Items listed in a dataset
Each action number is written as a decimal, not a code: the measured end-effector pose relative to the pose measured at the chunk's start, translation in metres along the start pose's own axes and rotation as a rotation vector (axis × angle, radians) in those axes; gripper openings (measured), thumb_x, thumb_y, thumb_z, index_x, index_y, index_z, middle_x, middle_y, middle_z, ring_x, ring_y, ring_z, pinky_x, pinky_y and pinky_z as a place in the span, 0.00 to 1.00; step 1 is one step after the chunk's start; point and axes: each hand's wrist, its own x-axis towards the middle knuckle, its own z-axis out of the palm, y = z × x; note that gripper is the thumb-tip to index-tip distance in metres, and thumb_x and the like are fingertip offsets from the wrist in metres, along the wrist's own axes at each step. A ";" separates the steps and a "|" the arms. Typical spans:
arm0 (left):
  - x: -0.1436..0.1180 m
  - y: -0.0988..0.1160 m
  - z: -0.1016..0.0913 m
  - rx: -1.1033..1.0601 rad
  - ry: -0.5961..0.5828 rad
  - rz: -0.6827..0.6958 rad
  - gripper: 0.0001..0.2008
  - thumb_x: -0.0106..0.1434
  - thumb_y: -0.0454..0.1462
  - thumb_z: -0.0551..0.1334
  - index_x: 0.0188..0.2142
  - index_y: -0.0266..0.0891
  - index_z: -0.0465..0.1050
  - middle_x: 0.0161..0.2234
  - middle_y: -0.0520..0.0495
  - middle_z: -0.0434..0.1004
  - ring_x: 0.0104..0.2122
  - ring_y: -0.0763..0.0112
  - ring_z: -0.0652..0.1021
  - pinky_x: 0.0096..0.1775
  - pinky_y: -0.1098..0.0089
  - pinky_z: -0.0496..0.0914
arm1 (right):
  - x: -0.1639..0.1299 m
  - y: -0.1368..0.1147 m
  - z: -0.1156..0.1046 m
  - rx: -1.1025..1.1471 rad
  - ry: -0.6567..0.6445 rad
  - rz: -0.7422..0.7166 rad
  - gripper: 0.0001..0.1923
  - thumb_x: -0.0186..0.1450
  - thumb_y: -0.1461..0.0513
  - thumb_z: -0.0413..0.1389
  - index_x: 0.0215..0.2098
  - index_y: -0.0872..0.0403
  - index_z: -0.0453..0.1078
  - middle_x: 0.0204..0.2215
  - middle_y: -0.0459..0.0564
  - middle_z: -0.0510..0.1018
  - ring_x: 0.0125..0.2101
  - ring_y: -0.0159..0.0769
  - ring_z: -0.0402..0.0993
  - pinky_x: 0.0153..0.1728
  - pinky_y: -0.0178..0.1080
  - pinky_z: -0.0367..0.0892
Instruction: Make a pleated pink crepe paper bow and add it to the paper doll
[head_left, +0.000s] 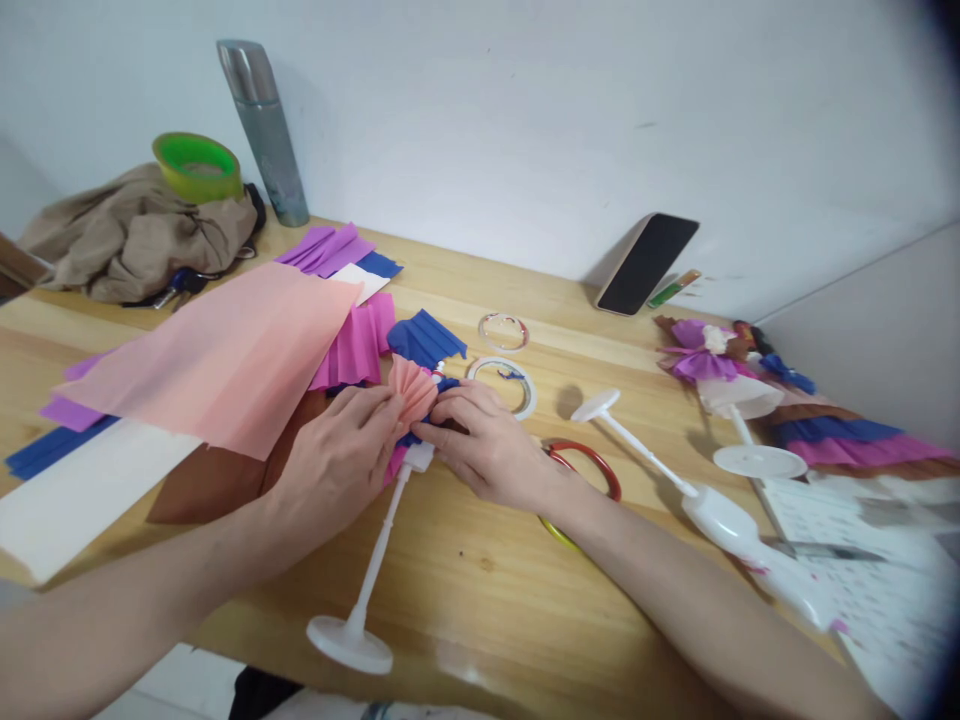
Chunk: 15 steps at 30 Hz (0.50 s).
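1. The person's left hand [341, 455] and right hand [487, 445] meet at the top of a white plastic doll stand [375, 570], both pinching a pleated pink paper fan [412, 388] between fingertips.
2. The fan sits between the two hands; the stand's stem runs from under them down to its round base at the table's near edge.
3. Crepe of this kind looks feather-light, soft and easily torn or crushed; the pleats likely hold best when gripped at the gathered root, not the flared edge.
4. The stand appears stiff, light and apt to tip.
5. A large pink sheet [217, 355] lies just beyond the left hand; tape rings [504, 385] and a red ring [592, 465] lie beside the right hand.
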 end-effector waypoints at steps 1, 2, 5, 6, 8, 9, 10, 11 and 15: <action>0.000 0.002 -0.001 -0.010 -0.003 0.040 0.15 0.68 0.31 0.51 0.48 0.30 0.74 0.46 0.36 0.80 0.46 0.58 0.79 0.47 0.61 0.75 | 0.000 0.000 0.000 -0.002 0.000 -0.004 0.12 0.69 0.66 0.50 0.46 0.55 0.73 0.36 0.54 0.75 0.43 0.42 0.69 0.45 0.47 0.70; 0.001 0.003 -0.001 -0.017 -0.032 0.074 0.17 0.68 0.31 0.51 0.52 0.29 0.71 0.51 0.34 0.77 0.52 0.58 0.76 0.52 0.59 0.74 | 0.001 0.000 -0.001 -0.005 -0.002 -0.006 0.12 0.68 0.66 0.50 0.46 0.55 0.72 0.36 0.54 0.75 0.43 0.42 0.69 0.46 0.48 0.70; 0.000 0.006 0.001 -0.048 -0.124 0.120 0.21 0.69 0.32 0.50 0.60 0.26 0.63 0.60 0.32 0.68 0.62 0.58 0.68 0.59 0.58 0.68 | 0.001 0.000 -0.001 -0.016 -0.009 -0.011 0.12 0.68 0.66 0.51 0.47 0.53 0.72 0.37 0.54 0.75 0.44 0.42 0.69 0.47 0.48 0.70; -0.001 0.006 0.002 -0.064 -0.137 0.121 0.21 0.70 0.33 0.50 0.59 0.26 0.63 0.60 0.32 0.68 0.62 0.58 0.68 0.60 0.59 0.67 | 0.001 0.000 -0.001 -0.020 -0.009 -0.012 0.12 0.68 0.66 0.51 0.47 0.53 0.71 0.37 0.54 0.75 0.45 0.42 0.69 0.48 0.48 0.70; -0.004 0.006 0.006 -0.094 -0.154 0.118 0.21 0.70 0.33 0.49 0.58 0.24 0.65 0.59 0.31 0.69 0.61 0.59 0.69 0.60 0.60 0.67 | 0.001 0.000 -0.001 -0.024 -0.012 -0.018 0.12 0.68 0.67 0.51 0.47 0.53 0.71 0.37 0.54 0.76 0.45 0.43 0.69 0.49 0.48 0.69; -0.005 0.005 0.008 -0.102 -0.160 0.112 0.20 0.71 0.33 0.48 0.58 0.24 0.65 0.59 0.30 0.69 0.61 0.59 0.69 0.60 0.61 0.67 | 0.001 0.000 -0.001 -0.023 -0.013 -0.021 0.12 0.68 0.67 0.51 0.47 0.54 0.71 0.37 0.54 0.76 0.45 0.43 0.69 0.49 0.48 0.69; -0.006 0.005 0.009 -0.106 -0.170 0.105 0.21 0.71 0.34 0.48 0.58 0.23 0.65 0.59 0.30 0.69 0.61 0.58 0.68 0.60 0.60 0.66 | 0.001 0.000 -0.001 -0.021 -0.014 -0.022 0.12 0.67 0.67 0.51 0.47 0.54 0.71 0.37 0.54 0.76 0.45 0.43 0.69 0.49 0.48 0.69; -0.007 0.004 0.010 -0.107 -0.179 0.097 0.21 0.71 0.34 0.48 0.58 0.23 0.64 0.59 0.30 0.69 0.61 0.58 0.68 0.60 0.60 0.66 | 0.001 0.000 -0.001 -0.019 -0.013 -0.025 0.12 0.67 0.67 0.51 0.47 0.55 0.71 0.37 0.55 0.76 0.45 0.43 0.69 0.49 0.48 0.69; -0.006 0.004 0.010 -0.129 -0.187 0.074 0.22 0.71 0.35 0.48 0.59 0.24 0.64 0.59 0.30 0.70 0.62 0.58 0.67 0.59 0.59 0.67 | 0.000 0.000 -0.001 -0.025 0.000 -0.031 0.11 0.66 0.68 0.52 0.46 0.56 0.71 0.37 0.55 0.76 0.45 0.43 0.69 0.48 0.48 0.69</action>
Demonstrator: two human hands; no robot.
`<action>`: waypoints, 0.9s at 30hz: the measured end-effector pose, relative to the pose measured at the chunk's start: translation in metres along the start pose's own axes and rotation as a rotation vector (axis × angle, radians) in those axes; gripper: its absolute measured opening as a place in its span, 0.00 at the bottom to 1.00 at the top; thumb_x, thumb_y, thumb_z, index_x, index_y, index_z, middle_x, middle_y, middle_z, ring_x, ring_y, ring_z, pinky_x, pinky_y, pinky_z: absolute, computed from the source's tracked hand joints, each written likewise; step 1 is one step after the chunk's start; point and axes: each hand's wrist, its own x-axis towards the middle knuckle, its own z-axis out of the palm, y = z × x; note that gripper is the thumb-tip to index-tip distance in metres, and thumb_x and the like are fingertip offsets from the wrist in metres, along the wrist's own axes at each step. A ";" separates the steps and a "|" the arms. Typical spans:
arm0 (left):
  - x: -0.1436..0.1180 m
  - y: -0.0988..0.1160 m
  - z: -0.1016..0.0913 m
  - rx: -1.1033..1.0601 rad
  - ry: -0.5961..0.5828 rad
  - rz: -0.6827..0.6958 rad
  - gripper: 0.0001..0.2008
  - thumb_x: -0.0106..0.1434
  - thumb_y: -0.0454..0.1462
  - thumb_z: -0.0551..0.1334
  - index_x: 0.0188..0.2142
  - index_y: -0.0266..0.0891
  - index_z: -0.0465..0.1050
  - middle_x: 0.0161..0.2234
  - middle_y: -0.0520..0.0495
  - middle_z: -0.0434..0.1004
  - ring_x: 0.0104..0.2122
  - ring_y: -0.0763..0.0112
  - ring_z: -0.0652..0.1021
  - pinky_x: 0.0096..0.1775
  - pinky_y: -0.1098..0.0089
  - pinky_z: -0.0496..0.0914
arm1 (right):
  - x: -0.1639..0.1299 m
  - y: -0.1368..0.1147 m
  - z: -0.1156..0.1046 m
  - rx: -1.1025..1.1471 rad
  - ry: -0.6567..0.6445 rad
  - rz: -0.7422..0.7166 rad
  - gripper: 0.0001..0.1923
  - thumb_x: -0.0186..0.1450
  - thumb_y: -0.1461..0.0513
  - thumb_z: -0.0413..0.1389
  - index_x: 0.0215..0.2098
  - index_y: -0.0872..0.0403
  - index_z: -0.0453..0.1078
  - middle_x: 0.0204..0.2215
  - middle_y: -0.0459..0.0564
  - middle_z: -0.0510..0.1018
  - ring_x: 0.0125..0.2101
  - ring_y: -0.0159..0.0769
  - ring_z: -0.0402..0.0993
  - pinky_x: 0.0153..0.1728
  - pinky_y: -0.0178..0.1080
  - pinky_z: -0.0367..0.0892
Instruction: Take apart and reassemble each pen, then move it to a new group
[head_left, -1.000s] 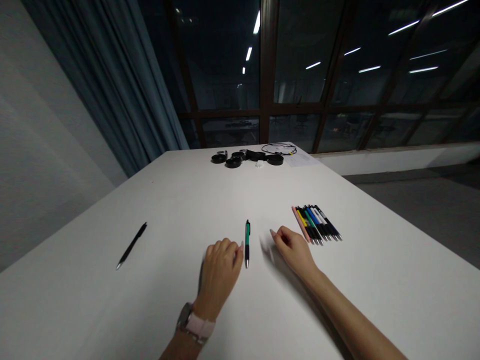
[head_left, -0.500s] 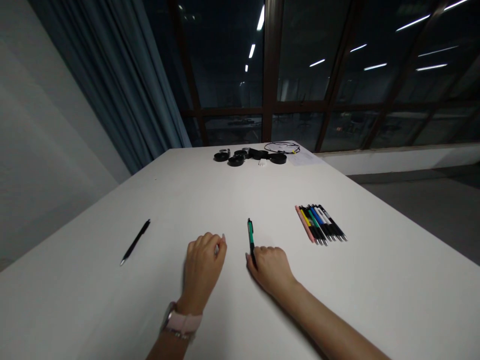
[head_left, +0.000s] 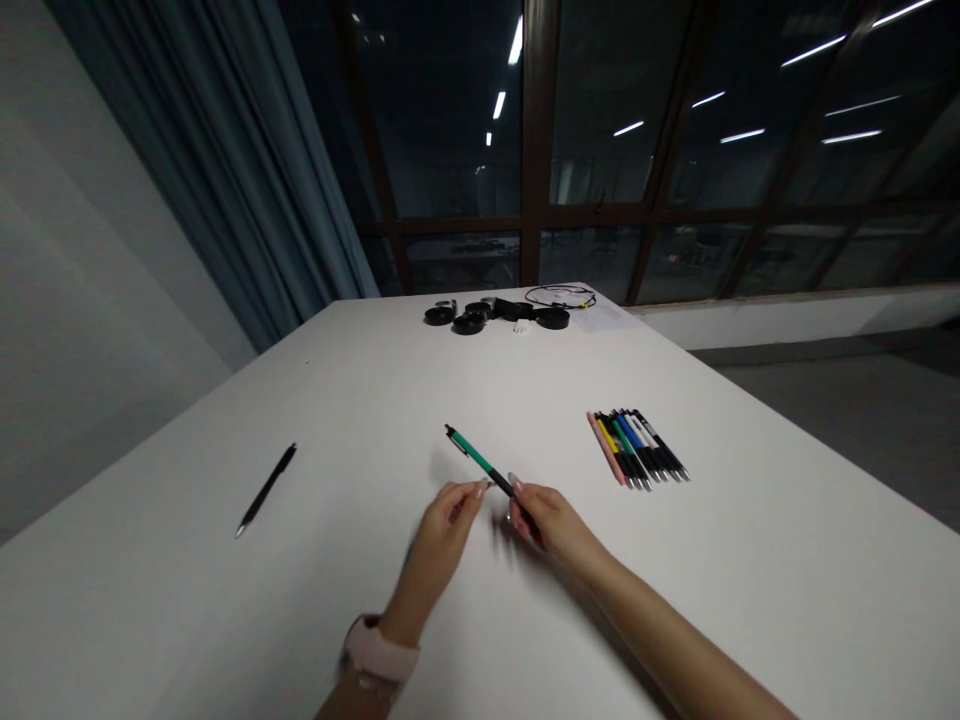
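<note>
My right hand [head_left: 546, 522] grips a green and black pen [head_left: 474, 459] by its lower end and holds it tilted up and to the left, above the white table [head_left: 750, 560]. The fingertips of my left hand [head_left: 441, 535] reach toward the pen's middle and touch it or nearly touch it; which one I cannot tell. A pale watch strap [head_left: 377, 662] sits on my left wrist. A lone black pen [head_left: 265, 489] lies on the table far to the left.
A row of several coloured pens [head_left: 636, 447] lies side by side to the right of my hands. At the table's far edge sit black round objects [head_left: 466, 319], a cable [head_left: 561, 296] and a sheet of paper [head_left: 604, 317]. Dark windows and a curtain stand behind.
My right hand moved left from the pen row, closed on the green pen and lifted it off the table, turning its top leftward. My left hand shifted back toward the pen.
</note>
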 end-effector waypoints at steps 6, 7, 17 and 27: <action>-0.002 0.002 0.012 -0.375 -0.111 -0.178 0.25 0.57 0.54 0.64 0.43 0.38 0.80 0.29 0.48 0.78 0.34 0.65 0.74 0.37 0.68 0.67 | -0.009 -0.004 0.009 0.369 -0.220 0.193 0.30 0.54 0.36 0.59 0.20 0.53 0.61 0.12 0.36 0.59 0.13 0.23 0.49 0.18 0.32 0.46; -0.003 0.004 0.012 -0.405 -0.104 -0.187 0.24 0.56 0.54 0.64 0.42 0.37 0.80 0.30 0.47 0.79 0.35 0.64 0.74 0.38 0.67 0.67 | -0.009 -0.003 0.009 0.370 -0.220 0.195 0.30 0.54 0.36 0.59 0.20 0.53 0.61 0.12 0.36 0.59 0.13 0.23 0.48 0.18 0.32 0.46; -0.008 0.012 0.019 -0.489 0.002 -0.252 0.23 0.51 0.56 0.68 0.31 0.37 0.77 0.31 0.46 0.79 0.35 0.63 0.75 0.42 0.66 0.68 | -0.011 0.004 0.013 -0.218 0.015 -0.139 0.27 0.69 0.42 0.43 0.22 0.51 0.60 0.17 0.41 0.63 0.20 0.31 0.59 0.25 0.35 0.56; -0.007 0.009 0.017 -0.460 0.078 -0.301 0.27 0.48 0.59 0.68 0.29 0.36 0.75 0.22 0.53 0.68 0.24 0.73 0.66 0.28 0.72 0.60 | -0.019 -0.002 0.012 -0.173 0.053 -0.188 0.19 0.68 0.49 0.49 0.52 0.50 0.58 0.22 0.39 0.68 0.20 0.32 0.63 0.24 0.35 0.58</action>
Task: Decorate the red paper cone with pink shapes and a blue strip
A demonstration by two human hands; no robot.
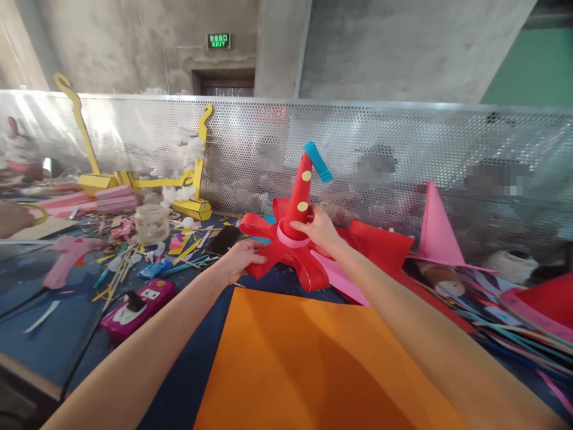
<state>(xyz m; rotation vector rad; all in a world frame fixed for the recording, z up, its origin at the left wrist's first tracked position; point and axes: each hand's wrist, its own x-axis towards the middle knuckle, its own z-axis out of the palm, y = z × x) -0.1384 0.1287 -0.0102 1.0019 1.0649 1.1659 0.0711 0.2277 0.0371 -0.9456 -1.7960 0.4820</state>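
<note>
A red paper hat [299,197] stands in front of me, a tall cone with yellow dots, a pink band [292,239] round its base and looped red strips spreading below. A folded blue strip [319,161] hangs from its tip. My right hand [319,228] grips the lower cone from the right, thumb across its front. At the left, my left hand [244,261] pinches one of the red loops [259,263]. An orange sheet [313,358] lies flat under my forearms, nearer to me.
On the left are a pink glue gun [67,257], a magenta power strip [138,310], a glass jar [152,224], paper scraps and another person's hand [15,220]. Yellow cardboard shapes [197,167] stand behind. A pink cone hat [439,233] is at right, before a perforated metal screen [242,131].
</note>
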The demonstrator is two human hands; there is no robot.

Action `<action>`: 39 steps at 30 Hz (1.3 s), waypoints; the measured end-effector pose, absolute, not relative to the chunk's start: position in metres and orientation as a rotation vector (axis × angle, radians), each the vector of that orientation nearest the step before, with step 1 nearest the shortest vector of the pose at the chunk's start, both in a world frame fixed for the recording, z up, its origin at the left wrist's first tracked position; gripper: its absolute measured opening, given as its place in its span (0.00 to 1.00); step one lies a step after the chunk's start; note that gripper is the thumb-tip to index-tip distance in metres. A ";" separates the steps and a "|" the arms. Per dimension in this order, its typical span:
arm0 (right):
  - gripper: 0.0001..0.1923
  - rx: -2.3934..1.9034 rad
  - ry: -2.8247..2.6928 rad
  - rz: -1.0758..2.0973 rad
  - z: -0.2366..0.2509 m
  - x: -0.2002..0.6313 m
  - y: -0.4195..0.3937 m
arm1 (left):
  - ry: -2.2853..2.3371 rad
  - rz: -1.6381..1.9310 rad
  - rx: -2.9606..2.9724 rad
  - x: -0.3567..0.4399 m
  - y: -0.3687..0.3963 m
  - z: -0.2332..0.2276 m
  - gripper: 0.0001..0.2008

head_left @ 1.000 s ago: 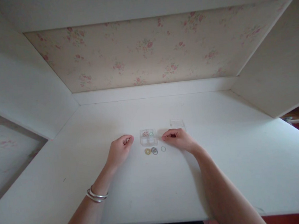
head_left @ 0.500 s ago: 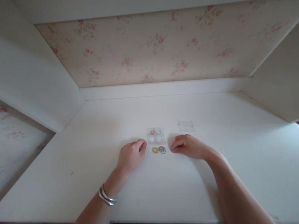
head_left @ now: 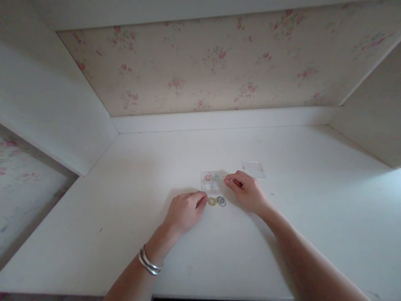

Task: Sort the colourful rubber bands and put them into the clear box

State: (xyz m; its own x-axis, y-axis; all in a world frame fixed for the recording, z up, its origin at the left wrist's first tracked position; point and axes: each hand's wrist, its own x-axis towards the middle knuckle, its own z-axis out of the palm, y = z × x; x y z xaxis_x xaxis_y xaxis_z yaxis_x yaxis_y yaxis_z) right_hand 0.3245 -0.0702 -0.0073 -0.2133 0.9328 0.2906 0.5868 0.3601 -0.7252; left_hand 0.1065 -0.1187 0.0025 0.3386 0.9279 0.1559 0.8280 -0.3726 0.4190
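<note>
A small clear plastic box [head_left: 210, 187] lies on the white desk between my hands. Reddish rings [head_left: 208, 178] and pale green ones [head_left: 216, 177] fill its far compartments. Just in front of the box are gold-coloured rings [head_left: 212, 201] and silver-grey rings [head_left: 221, 201], which look like washers. My left hand [head_left: 188, 211] rests closed at the box's near left corner, fingertips beside the gold rings; what it holds, if anything, is hidden. At the box's right side my right hand [head_left: 246, 191] is pinched, with something tiny and unclear at its fingertips.
Behind my right hand lies a clear flat lid [head_left: 253, 168]. The white desk [head_left: 203, 258] ends in a raised strip at the back, below floral wallpaper [head_left: 196, 66]. White panels [head_left: 66, 106] rise at both sides. A small dark sliver [head_left: 101, 230] lies at left.
My right hand has moved forward and slightly left, up to the box's right edge. My left hand has shifted a little right, closer to the gold rings. The view has moved slightly.
</note>
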 end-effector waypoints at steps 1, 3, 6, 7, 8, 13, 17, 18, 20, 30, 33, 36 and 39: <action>0.12 -1.319 -1.875 0.597 -0.010 0.319 -0.070 | 1.544 0.548 2.322 0.107 -0.119 0.002 0.14; 0.12 -1.312 -1.826 0.576 -0.013 0.311 -0.068 | 1.502 0.563 2.283 0.109 -0.119 0.000 0.14; 0.12 -1.323 -1.786 0.589 -0.016 0.307 -0.063 | 1.450 0.578 2.263 0.110 -0.118 0.000 0.14; 0.12 -1.333 -1.773 0.601 -0.017 0.307 -0.062 | 1.434 0.581 2.265 0.111 -0.118 0.001 0.14; 0.12 -1.341 -1.761 0.613 -0.018 0.308 -0.060 | 1.421 0.581 2.270 0.111 -0.118 0.001 0.14; 0.13 -1.364 -1.729 0.632 -0.019 0.308 -0.054 | 1.410 0.583 2.273 0.111 -0.118 0.001 0.15; 0.13 -1.374 -1.749 0.624 -0.018 0.305 -0.053 | 1.404 0.577 2.257 0.111 -0.118 0.000 0.15; 0.13 -1.374 -1.759 0.625 -0.018 0.305 -0.053 | 1.410 0.573 2.257 0.111 -0.118 0.000 0.15; 0.13 -1.368 -1.778 0.626 -0.018 0.305 -0.052 | 1.421 0.562 2.261 0.112 -0.118 0.000 0.15; 0.16 -1.370 -1.617 0.704 -0.018 0.316 -0.060 | 1.403 0.565 2.250 0.112 -0.118 0.003 0.15; 0.17 -1.403 -1.601 0.760 -0.019 0.317 -0.062 | 1.380 0.545 2.271 0.111 -0.118 0.002 0.13; 0.18 -1.430 -1.577 0.805 -0.019 0.316 -0.062 | 1.367 0.527 2.294 0.109 -0.118 -0.001 0.11; 0.18 -1.448 -1.571 0.817 -0.019 0.316 -0.062 | 1.368 0.517 2.317 0.109 -0.118 -0.004 0.11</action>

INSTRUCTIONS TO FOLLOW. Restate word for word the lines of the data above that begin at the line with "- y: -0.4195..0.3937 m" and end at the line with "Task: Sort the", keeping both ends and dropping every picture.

SOLUTION TO THIS EXERCISE.
  - y: -0.4195..0.3937 m
arm1 (left):
  - ry: -2.2853..2.3371 rad
  - rz: -1.6381..1.9310 rad
  - rx: -2.9606..2.9724 rad
  - x: -0.3567..0.4399 m
  - y: -0.3687..0.3963 m
  - z: -0.2332..0.2276 m
  - gripper: 0.0001..0.2008

head_left @ 1.000 s ago: 
head_left @ 0.500 s ago: 
head_left @ now: 

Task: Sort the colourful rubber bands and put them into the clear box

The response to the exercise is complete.